What you have to do -> Leave the pictures out. Return all other data exactly.

Collected material ->
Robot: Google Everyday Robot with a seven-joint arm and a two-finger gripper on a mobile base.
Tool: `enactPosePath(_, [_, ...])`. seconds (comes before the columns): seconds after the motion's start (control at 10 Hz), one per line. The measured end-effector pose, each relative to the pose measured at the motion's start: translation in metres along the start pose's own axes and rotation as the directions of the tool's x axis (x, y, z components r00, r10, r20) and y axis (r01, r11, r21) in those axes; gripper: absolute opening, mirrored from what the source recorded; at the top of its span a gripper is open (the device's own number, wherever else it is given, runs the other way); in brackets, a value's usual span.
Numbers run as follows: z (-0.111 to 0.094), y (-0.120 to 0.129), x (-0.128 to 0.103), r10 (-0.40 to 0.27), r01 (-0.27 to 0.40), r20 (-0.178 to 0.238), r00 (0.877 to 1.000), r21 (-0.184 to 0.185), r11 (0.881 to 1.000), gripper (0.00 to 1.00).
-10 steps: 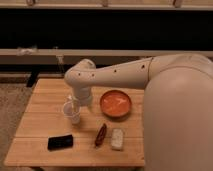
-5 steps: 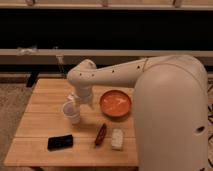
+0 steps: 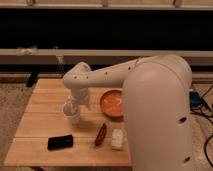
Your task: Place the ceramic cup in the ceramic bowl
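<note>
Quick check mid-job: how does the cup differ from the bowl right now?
The cup is white and narrow; the bowl is orange, much wider and shallow. The gripper is right at the cup, while nothing touches the bowl. Both are round and sit upright on the table.

Matt pale-wood table (image 3: 40, 126); smooth white ceramic cup (image 3: 73, 116); ceramic bowl (image 3: 111, 103) w/ orange glaze, slight sheen. Smooth off-white plastic arm (image 3: 110, 73); gripper (image 3: 74, 104), at cup, looks same.
</note>
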Motion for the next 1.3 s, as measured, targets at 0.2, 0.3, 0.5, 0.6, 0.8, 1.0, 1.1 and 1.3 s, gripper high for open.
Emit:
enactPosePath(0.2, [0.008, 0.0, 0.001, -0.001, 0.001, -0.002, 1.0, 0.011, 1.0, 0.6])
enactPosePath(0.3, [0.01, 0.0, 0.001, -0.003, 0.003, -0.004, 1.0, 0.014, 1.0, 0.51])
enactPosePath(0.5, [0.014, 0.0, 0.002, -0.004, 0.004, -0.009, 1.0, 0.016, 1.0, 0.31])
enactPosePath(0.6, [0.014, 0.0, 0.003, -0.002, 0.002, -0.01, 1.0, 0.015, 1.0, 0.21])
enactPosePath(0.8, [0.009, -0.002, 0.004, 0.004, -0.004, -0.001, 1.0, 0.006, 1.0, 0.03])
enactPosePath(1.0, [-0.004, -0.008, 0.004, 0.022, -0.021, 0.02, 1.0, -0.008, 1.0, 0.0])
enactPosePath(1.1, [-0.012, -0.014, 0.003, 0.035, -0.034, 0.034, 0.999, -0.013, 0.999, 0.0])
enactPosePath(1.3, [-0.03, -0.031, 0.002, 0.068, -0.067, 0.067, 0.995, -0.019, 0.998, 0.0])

Expected answer ->
Robot: Google Everyday Robot with a seven-joint arm and a two-finger gripper on a mobile base.
Tool: `enactPosePath(_, [_, ...])`. seconds (comes before the columns): seconds after the motion's start (control at 10 Hz), one per line. The measured end-effector pose, each relative to the pose measured at the motion's start: translation in metres along the start pose's own axes and rotation as the directions of the tool's x axis (x, y, z components r00, r10, r20) and y axis (r01, r11, r21) in those axes; gripper: absolute opening, mirrored from what the source recorded; at the top of its span a gripper is open (the device's own number, wherever else it is given, runs the other way); in brackets, a value's usual span.
Numbers run as follows: z (-0.111 to 0.094), y (-0.120 to 0.129), x (-0.128 to 0.103), r10 (-0.40 to 0.27), r01 (-0.27 to 0.40), r20 (-0.178 to 0.238), r00 (0.877 to 1.000), r21 (-0.184 to 0.185), r11 (0.881 to 1.000), gripper (0.00 to 1.00).
-10 steps: 
-5 steps: 
+0 steps: 
Your task: Place the ceramic cup in the ceramic bowl
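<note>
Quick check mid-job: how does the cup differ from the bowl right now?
The cup is white and narrow; the bowl is orange, much wider and shallow. The gripper is right at the cup, while nothing touches the bowl. Both are round and sit upright on the table.

Matt pale-wood table (image 3: 40, 126); smooth white ceramic cup (image 3: 73, 116); ceramic bowl (image 3: 111, 103) w/ orange glaze, slight sheen. Smooth off-white plastic arm (image 3: 110, 73); gripper (image 3: 74, 104), at cup, looks same.
</note>
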Motion for the next 1.3 s, as measured, targets at 0.2, 0.3, 0.5, 0.6, 0.8, 1.0, 1.1 and 1.3 s, gripper high for open.
Emit:
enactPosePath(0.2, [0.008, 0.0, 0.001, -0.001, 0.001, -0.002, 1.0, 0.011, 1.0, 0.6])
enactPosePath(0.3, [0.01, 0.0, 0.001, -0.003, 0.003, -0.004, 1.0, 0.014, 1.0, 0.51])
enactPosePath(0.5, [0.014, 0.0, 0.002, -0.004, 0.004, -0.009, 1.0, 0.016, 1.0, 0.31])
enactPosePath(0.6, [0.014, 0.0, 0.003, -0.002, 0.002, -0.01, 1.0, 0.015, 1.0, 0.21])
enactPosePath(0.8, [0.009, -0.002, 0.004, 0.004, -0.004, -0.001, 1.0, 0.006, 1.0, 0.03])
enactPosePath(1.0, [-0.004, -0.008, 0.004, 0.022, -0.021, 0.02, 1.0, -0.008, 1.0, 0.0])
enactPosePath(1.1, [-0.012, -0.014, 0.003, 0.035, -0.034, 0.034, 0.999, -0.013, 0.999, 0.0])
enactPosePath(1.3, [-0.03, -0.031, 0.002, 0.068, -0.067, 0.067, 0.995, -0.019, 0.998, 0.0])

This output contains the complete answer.